Google announced its latest AI media creation models Veo and Imagen 3 at Google I/O 2024. Veo is designed to create high-quality 1080p videos, and Imagen 3 is the company's latest text-to-image framework. These models are meant to compete with OpenAI's Sora video model and Dall-E 3, both of which have become famous for AI-generated media.
Veo advanced features
According to Google, Veo has a sophisticated understanding of natural language and visual semantics, allowing it to create videos longer than one minute. AI can understand cinematic techniques such as time-lapse and simulate real-world physics. Veo can generate videos from text, images, and video prompts, allowing for a wide range of creative outputs. Google DeepMind CEO Demis Hassabis said additional prompts can be used to narrow down video results and enhance the creative process.
To demonstrate Veo's capabilities, Google partnered with Donald Glover and his creative studio Gilga. In his promotional videos, Glover and his team use his text prompts to generate scenes such as a convertible arriving at a house in Europe or a yacht gliding across the ocean. Glover emphasizes that storytelling is at the core of these tools, suggesting that with such technology, anyone can become a director.

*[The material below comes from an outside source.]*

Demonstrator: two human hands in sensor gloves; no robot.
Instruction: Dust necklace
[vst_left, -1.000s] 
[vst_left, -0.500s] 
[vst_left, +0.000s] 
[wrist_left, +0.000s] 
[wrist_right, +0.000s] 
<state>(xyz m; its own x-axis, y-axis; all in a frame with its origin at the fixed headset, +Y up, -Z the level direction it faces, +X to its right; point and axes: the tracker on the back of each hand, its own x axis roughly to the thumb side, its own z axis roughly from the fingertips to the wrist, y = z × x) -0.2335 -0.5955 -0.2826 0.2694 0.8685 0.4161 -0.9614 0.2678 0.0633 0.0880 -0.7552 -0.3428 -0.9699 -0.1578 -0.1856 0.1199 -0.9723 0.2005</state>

The future of Veo in content creation
Google is considering additional features that would allow Veo to create storyboards and longer scenes. The company is inviting selected filmmakers and creators to experiment with the model and determine how it can best support creatives. Some Veo features will be available to selected creators in private previews within VideoFX. Google plans to add some of Veo's features to YouTube Shorts in the future.
Imagen 3 enhances text-to-image generation
Imagen 3, Google's latest text-to-image model, promises higher quality, more detailed, photorealistic images with fewer artifacts. Google claims that Imagen 3 handles text more efficiently than previous versions and can manage complex details from expanded prompts. The model is expected to be a strong competitor to OpenAI's Dall-E 3, which is well known for its AI-generated image capabilities.

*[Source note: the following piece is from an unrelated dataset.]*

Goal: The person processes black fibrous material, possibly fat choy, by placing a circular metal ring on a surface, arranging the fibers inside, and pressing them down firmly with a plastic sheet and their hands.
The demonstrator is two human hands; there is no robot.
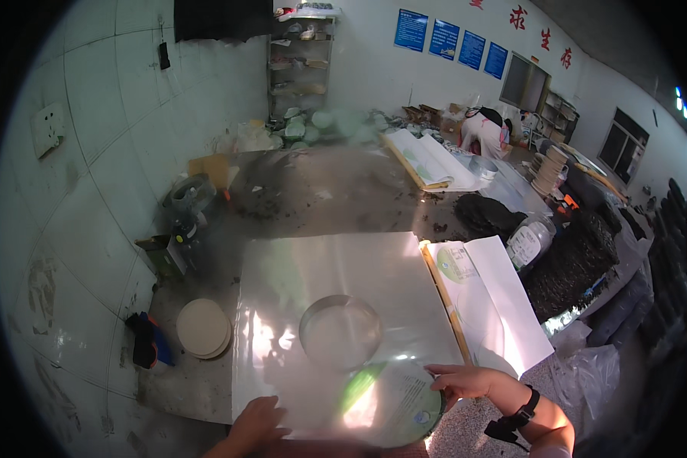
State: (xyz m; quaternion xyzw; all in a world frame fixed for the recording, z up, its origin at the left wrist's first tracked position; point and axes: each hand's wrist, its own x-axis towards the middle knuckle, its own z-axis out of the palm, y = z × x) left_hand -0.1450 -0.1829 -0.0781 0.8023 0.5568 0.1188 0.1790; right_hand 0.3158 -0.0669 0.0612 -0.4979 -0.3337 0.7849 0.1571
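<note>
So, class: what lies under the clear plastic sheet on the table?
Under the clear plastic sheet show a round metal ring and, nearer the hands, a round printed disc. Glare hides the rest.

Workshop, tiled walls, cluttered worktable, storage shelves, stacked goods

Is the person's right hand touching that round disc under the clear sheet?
Touching. In the head view the right hand lies with its fingertips on the clear plastic sheet directly over the round disc's edge, no gap visible.

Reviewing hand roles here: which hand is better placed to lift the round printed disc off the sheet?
Right hand, probably: its fingers already rest on the round printed disc; the left hand presses the glossy sheet's near edge.
</note>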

Music AI Sandbox for Recording Artists
In addition to Veo and Imagen 3, Google introduced Music AI Sandbox. This is a set of tools aimed at recording artists, helping them create songs and beats. Artists like Wyclef Jean and Bjorn are working with Google to test these tools. The Music AI Sandbox has already shown some interesting demonstrations, but specific details are limited.

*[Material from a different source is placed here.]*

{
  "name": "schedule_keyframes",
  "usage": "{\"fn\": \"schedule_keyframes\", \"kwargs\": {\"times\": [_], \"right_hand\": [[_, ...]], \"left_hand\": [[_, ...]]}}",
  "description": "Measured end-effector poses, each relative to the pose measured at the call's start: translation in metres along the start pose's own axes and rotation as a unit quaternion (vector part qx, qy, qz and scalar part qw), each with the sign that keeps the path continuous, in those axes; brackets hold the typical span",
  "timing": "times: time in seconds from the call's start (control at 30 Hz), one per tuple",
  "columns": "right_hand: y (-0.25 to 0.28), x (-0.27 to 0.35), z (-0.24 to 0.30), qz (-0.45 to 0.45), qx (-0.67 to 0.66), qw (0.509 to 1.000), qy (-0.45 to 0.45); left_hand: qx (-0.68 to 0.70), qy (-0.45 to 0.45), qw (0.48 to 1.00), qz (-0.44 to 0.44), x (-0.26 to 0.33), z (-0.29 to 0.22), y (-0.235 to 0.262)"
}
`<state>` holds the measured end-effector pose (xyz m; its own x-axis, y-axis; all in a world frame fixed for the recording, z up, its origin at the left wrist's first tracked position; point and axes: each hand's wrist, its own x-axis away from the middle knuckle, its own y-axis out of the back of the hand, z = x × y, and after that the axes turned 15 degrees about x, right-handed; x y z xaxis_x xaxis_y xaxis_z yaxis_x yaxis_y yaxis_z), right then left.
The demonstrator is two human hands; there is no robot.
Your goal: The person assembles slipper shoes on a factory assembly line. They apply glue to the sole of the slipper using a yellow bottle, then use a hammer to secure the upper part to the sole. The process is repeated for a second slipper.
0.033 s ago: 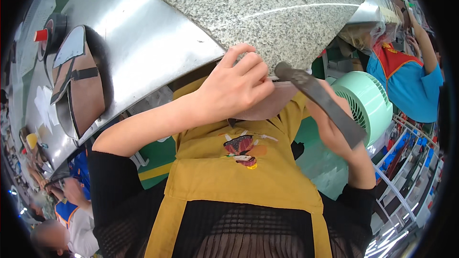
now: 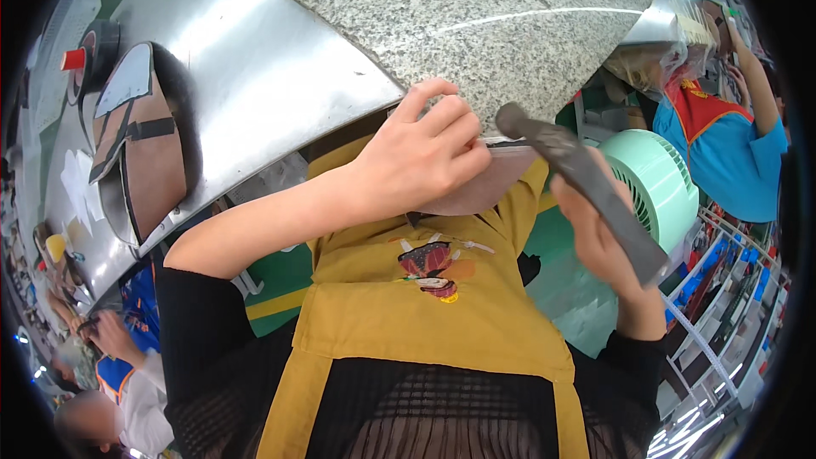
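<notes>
My left hand [image 2: 425, 140] is closed on a brownish-pink leather piece [image 2: 480, 183] with a dark edge, at the near edge of a speckled granite slab [image 2: 476, 51]. The piece hangs over that edge toward my lap, and its far part is hidden under my fingers. A dark metal hammer [image 2: 586, 178] is gripped in my right hand [image 2: 595, 229]. Its rounded end hovers by the slab edge, just right of my left fingers, and its flat end points toward me. The hammer's handle is mostly hidden.
Stacked brown leather pieces [image 2: 153, 161] lie on the metal table [image 2: 255, 59] at left, near a dark round container with a red top [image 2: 75, 59]. A mint-green fan [image 2: 654, 183] stands at right. Co-workers sit at both sides; a white rack [image 2: 722, 314] is at lower right.
The hammer and my right hand have shifted a little to the right, and the flat end has come nearer to me. My left hand stays on the leather piece.
</notes>
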<state>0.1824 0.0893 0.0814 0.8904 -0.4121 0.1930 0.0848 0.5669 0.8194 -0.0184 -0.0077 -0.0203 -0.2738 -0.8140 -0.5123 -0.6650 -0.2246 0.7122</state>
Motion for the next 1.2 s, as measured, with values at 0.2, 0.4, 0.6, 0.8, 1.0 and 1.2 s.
{"fn": "schedule_keyframes", "kwargs": {"times": [0.2, 0.4, 0.6, 0.8, 1.0, 1.2], "right_hand": [[-0.01, 0.0, 0.002, 0.033, 0.041, 0.997, -0.049], [-0.003, 0.001, 0.0, 0.019, 0.015, 0.999, -0.029], [-0.009, -0.001, 0.006, 0.064, 0.045, 0.996, -0.038], [-0.003, -0.002, 0.009, -0.053, -0.019, 0.998, -0.011], [-0.001, -0.003, 0.009, 0.03, -0.023, 0.998, -0.053], [0.001, 0.015, -0.002, -0.019, -0.073, 0.99, -0.12]], "left_hand": [[0.095, 0.124, 0.988, -0.014, -0.002, 0.001, 0.001], [0.011, 0.043, 0.999, -0.021, 0.007, 0.0, 0.0], [0.0, 0.02, 1.0, -0.023, 0.005, -0.003, 0.001], [0.001, 0.007, 1.0, -0.023, 0.007, -0.002, 0.0], [0.101, 0.11, 0.988, -0.042, 0.005, 0.001, -0.002], [0.181, 0.138, 0.974, -0.014, -0.01, -0.002, -0.001]]}}
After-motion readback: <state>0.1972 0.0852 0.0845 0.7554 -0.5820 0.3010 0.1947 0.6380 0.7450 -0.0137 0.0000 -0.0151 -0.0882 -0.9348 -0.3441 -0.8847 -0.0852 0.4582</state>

Google's new AI tools reflect the company's significant investments in AI technology as it aims to lead the next big advances in computing. Veo is currently available for some creators within Google's VideoFX tool, and will soon be integrated into YouTube Shorts and other products as well. Google has developed several video generation models over the past few years, including Phenaki, Imagen Video, and Lumiere.
Competition with OpenAI
OpenAI has already pitched its proprietary AI video generator Sora to Hollywood and plans to make it publicly available later this year. OpenAI has the potential to make Sora models available directly within video editing applications such as Adobe Premiere Pro. This competitive environment highlights the rapid evolution and growing importance of AI in media production.